I don’t want sympathy, I never did. I just wanted someone to help, to tell me where to get the funds, where to go to get housing sorted. To date, I haven’t gotten that.
The NIHE is a governing body, paid for by the taxpayers of Northern Ireland. However, when the taxpayers of Northern Ireland need to make use of that body, as I have, they are the ones that are failed. I have no issue with people using benefits when they need them, none whatsoever, I am trying to make use of benefits where I can to get back on my feet. However, we all know at least one person that takes the piss, the one that lives in a beautiful home paid for by Housing Benefit, obtained from the NIHE, that hasn’t worked a day in their life.
You think to yourself, why am I struggling? Why am I being left to sleep in my tiny car with my dog because I have nowhere to sleep? Why am I suicidal because I have nowhere to live? When all I have done is tried to help people in my career and in my personal life. What did I do to deserve this?
My mental health was AMAZING, I was doing so well. I was back to studying, looking forward to a future in Northern Ireland with a new career, being able to see my friends again, my family and to have a fresh start after a very difficult 3 years.

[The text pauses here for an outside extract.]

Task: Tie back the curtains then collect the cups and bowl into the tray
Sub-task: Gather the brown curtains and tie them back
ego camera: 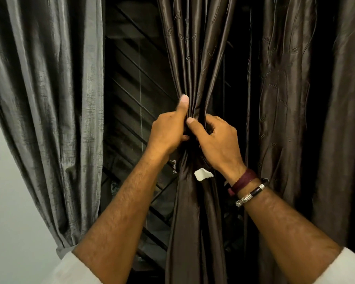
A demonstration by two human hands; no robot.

Since July I have self harmed over a dozen times, from picking at my skin, scratching deep marks into my skin, pulling at my skin around my scars and stomach, hitting myself and failing to eat in order to help build myself up.
I have attempted suicide twice, but have thought about it every single day, researching methods, going on forums, figuring out where my dog would go, writing letters, looking into a will of sorts for my very small amount of personal possessions and while out driving whether it’s coming home from work, going to the shop or just going to a counselling appointment wanting to steer my car into a wall at full force.
All the professionals know how I am feeling, all of them are standing there with their hands tied because they can’t do anything. The NIHE is like a force of it’s own that no one seems to be able to penetrate.
It’s gotten to the point now where I dream of it when I manage to sleep, I dream of committing suicide and I see the relief and happiness on my own face that it brings me to tears when I wake up, because that’s all I want, relief. I just want relief.
In the grand scheme of things I am not asking for a lot, but you would think I am asking for a mansion, a yacht, a safe with golden bars worth zillions of pounds and a fleet of cars.
I’m running out of time, I feel it in my gut, my body, mind and soul is giving up on me and I don’t know where else to turn.